(DATASET SECTION)
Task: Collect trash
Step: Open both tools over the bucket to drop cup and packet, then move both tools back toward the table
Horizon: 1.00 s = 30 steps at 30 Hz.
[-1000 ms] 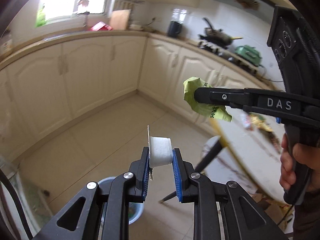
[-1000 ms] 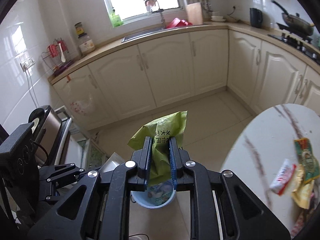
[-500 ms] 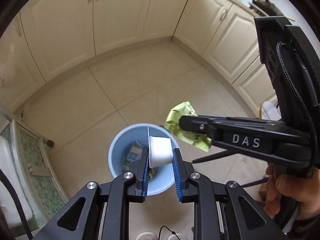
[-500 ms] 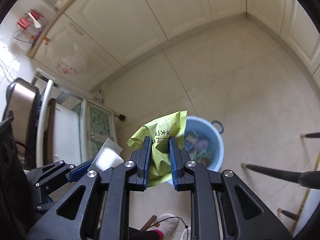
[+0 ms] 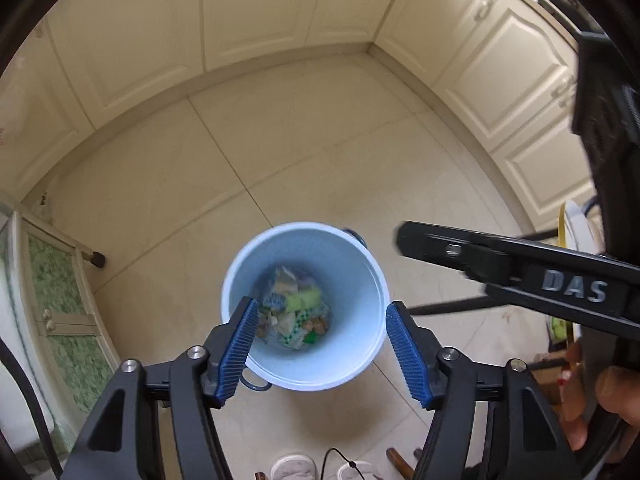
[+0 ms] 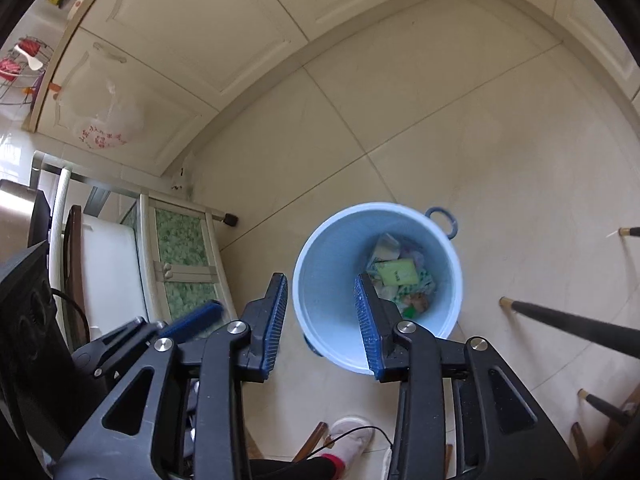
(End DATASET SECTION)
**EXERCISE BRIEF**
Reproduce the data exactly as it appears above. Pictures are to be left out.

**RESULT FOR THIS EXERCISE**
Task: Collect trash
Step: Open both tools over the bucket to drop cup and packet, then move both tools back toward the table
Horizon: 1.00 s = 30 steps at 30 Hz.
[-1000 ms] 
[-1000 ms] 
[-500 ms] 
[-500 ms] 
[+0 ms] 
[+0 ms] 

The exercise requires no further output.